I politely declined.
This spectacle was complete and absolute mayhem – Colombian style - all seen
through an Old Parr whisky induced haze, seemingly the only drink to be had
during the 40th Vallenato Music Festival in Valledupar, an
aesthetically underwhelming city of half a million inhabitants located very
close to the border with Venezuela and a bone jarring sixteen hour bus ride
north from Bogota.
Having never had the opportunity to listen to Vallenato music prior to coming
to the 40th Festival de Musica Vallenata, I was now
undertaking a pretty rigorous and intensive five day course as with my Catalan
sidekick, Joan, we planned to assemble some sort of documentary on the event.
And what better year to be here than in its 40th edition when the
numerous troubadours from the Colombian interior narrate in their uneducated
yet accessible fashion, tales of love, myths and more interestingly politics,
through the medium of this particular music.
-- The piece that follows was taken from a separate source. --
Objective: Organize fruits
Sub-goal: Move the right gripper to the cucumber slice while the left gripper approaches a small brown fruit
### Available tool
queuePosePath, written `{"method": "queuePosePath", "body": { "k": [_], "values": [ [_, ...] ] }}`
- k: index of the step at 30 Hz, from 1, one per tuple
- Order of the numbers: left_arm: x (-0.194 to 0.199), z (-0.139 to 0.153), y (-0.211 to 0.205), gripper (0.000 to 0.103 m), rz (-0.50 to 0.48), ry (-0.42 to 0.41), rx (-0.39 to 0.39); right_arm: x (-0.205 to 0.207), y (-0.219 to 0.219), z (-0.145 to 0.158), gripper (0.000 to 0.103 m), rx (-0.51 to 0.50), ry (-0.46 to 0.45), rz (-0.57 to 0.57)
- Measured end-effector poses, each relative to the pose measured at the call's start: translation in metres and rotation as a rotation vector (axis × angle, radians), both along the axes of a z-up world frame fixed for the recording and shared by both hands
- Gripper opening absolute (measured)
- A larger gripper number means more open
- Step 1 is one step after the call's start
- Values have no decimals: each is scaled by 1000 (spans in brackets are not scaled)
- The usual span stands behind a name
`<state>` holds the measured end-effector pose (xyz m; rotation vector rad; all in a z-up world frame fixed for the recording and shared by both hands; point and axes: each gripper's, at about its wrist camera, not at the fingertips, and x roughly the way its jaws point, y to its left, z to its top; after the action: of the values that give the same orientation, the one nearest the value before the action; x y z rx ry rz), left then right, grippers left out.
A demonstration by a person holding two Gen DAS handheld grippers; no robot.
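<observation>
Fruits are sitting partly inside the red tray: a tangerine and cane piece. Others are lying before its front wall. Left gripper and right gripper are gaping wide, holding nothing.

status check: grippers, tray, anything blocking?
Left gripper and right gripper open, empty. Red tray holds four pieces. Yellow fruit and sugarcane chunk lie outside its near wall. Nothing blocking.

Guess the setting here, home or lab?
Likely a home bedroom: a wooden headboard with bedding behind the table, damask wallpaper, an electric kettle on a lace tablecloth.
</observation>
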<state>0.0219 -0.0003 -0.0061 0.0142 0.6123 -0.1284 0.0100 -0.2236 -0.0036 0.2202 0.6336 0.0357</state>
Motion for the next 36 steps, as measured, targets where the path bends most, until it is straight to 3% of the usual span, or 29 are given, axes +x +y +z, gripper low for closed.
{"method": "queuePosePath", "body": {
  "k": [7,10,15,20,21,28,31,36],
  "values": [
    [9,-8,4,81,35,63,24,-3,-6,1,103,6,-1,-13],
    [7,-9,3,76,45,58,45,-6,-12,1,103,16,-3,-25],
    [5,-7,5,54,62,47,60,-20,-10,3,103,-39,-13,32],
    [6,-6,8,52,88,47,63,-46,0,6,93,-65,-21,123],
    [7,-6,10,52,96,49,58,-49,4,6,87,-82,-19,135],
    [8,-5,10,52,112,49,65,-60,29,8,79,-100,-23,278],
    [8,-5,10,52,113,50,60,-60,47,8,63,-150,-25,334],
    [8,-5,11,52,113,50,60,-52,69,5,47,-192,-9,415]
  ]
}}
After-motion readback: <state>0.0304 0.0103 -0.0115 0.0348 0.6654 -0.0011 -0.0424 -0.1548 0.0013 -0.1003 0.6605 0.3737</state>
Vallenato could be loosely interpreted as folk music, but is free of the
uncool stigma attached to folk. Children, adolescents, parents and
grandparents alike can be found dancing to the four strains of Vallenato
music, puya, son, paseo and merengue. More
aggressive than the Ranchera music of Mexico and far less sexy than the Tango
of Argentina, Vallenato music is reaching an international audience spanning
from Venezuela and Mexico to parts of Germany and Eastern Europe.
Festival organisers and record companies are keeping their fingers crossed
that this musical phenomenon continues to grow and given its inclusion as a
category in the Latin Grammy’s, Vallenato may well become a worldwide genre.